Down to the final character, output the records below as they stand.

#### DATA FOR THIS EXERCISE

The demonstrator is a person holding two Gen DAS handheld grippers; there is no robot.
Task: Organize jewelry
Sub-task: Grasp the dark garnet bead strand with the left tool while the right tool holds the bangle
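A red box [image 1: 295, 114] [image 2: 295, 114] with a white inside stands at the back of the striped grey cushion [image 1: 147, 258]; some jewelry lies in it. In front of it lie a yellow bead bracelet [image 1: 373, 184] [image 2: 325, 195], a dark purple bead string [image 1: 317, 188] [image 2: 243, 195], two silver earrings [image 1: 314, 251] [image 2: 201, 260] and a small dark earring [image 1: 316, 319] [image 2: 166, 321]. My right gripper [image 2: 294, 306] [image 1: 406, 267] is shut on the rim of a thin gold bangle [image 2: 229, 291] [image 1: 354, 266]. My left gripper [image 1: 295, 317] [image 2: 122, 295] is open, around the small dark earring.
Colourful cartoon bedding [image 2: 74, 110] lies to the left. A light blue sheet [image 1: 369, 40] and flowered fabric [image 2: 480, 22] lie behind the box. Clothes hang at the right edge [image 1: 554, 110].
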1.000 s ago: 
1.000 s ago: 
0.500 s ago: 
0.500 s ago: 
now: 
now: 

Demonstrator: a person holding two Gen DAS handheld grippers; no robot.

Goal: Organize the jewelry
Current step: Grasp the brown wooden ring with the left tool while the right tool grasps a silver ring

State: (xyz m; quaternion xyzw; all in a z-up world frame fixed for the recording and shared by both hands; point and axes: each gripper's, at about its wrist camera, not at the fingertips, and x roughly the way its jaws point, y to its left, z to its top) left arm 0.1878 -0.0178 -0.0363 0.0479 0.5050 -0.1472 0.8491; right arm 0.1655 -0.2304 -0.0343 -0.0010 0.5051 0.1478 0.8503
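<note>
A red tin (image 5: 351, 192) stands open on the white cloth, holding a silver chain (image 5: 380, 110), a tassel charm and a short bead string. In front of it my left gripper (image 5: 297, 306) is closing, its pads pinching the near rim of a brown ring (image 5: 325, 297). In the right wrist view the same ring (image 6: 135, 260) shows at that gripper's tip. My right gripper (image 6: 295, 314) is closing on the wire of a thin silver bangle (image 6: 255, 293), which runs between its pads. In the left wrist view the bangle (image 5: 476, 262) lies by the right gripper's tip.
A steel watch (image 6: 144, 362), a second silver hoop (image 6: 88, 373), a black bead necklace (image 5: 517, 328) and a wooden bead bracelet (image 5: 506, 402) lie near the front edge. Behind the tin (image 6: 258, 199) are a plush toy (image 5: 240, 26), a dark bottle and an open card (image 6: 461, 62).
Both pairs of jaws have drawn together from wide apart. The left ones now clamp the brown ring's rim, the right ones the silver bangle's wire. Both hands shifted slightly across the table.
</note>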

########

• [OUTPUT FOR THIS EXERCISE]:
The demonstrator is a person holding two Gen DAS handheld grippers; there is no robot.
Task: Organize jewelry
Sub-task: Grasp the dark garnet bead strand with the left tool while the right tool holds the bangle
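A red box [image 1: 295, 114] [image 2: 295, 114] with a white inside stands at the back of the striped grey cushion [image 1: 147, 258]; some jewelry lies in it. In front of it lie a yellow bead bracelet [image 1: 373, 184] [image 2: 325, 195], a dark purple bead string [image 1: 317, 188] [image 2: 243, 195], two silver earrings [image 1: 314, 251] [image 2: 201, 260] and a small dark earring [image 1: 316, 319] [image 2: 166, 321]. My right gripper [image 2: 294, 306] [image 1: 406, 267] is shut on the rim of a thin gold bangle [image 2: 229, 291] [image 1: 354, 266]. My left gripper [image 1: 295, 317] [image 2: 122, 295] is open, around the small dark earring.
Colourful cartoon bedding [image 2: 74, 110] lies to the left. A light blue sheet [image 1: 369, 40] and flowered fabric [image 2: 480, 22] lie behind the box. Clothes hang at the right edge [image 1: 554, 110].
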1.000 s ago: 
1.000 s ago: 
0.500 s ago: 
0.500 s ago: 
now: 
now: 

Demonstrator: a person holding two Gen DAS handheld grippers; no robot.

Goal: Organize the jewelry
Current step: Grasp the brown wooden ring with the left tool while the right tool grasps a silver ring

State: (xyz m; quaternion xyzw; all in a z-up world frame fixed for the recording and shared by both hands; point and axes: each gripper's, at about its wrist camera, not at the fingertips, and x roughly the way its jaws point, y to its left, z to its top) left arm 0.1878 -0.0178 -0.0363 0.0479 0.5050 -0.1472 0.8491; right arm 0.1655 -0.2304 -0.0343 -0.0010 0.5051 0.1478 0.8503
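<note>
A red tin (image 5: 351, 192) stands open on the white cloth, holding a silver chain (image 5: 380, 110), a tassel charm and a short bead string. In front of it my left gripper (image 5: 297, 306) is closing, its pads pinching the near rim of a brown ring (image 5: 325, 297). In the right wrist view the same ring (image 6: 135, 260) shows at that gripper's tip. My right gripper (image 6: 295, 314) is closing on the wire of a thin silver bangle (image 6: 255, 293), which runs between its pads. In the left wrist view the bangle (image 5: 476, 262) lies by the right gripper's tip.
A steel watch (image 6: 144, 362), a second silver hoop (image 6: 88, 373), a black bead necklace (image 5: 517, 328) and a wooden bead bracelet (image 5: 506, 402) lie near the front edge. Behind the tin (image 6: 258, 199) are a plush toy (image 5: 240, 26), a dark bottle and an open card (image 6: 461, 62).
Both pairs of jaws have drawn together from wide apart. The left ones now clamp the brown ring's rim, the right ones the silver bangle's wire. Both hands shifted slightly across the table.
</note>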

No more output is required for the exercise.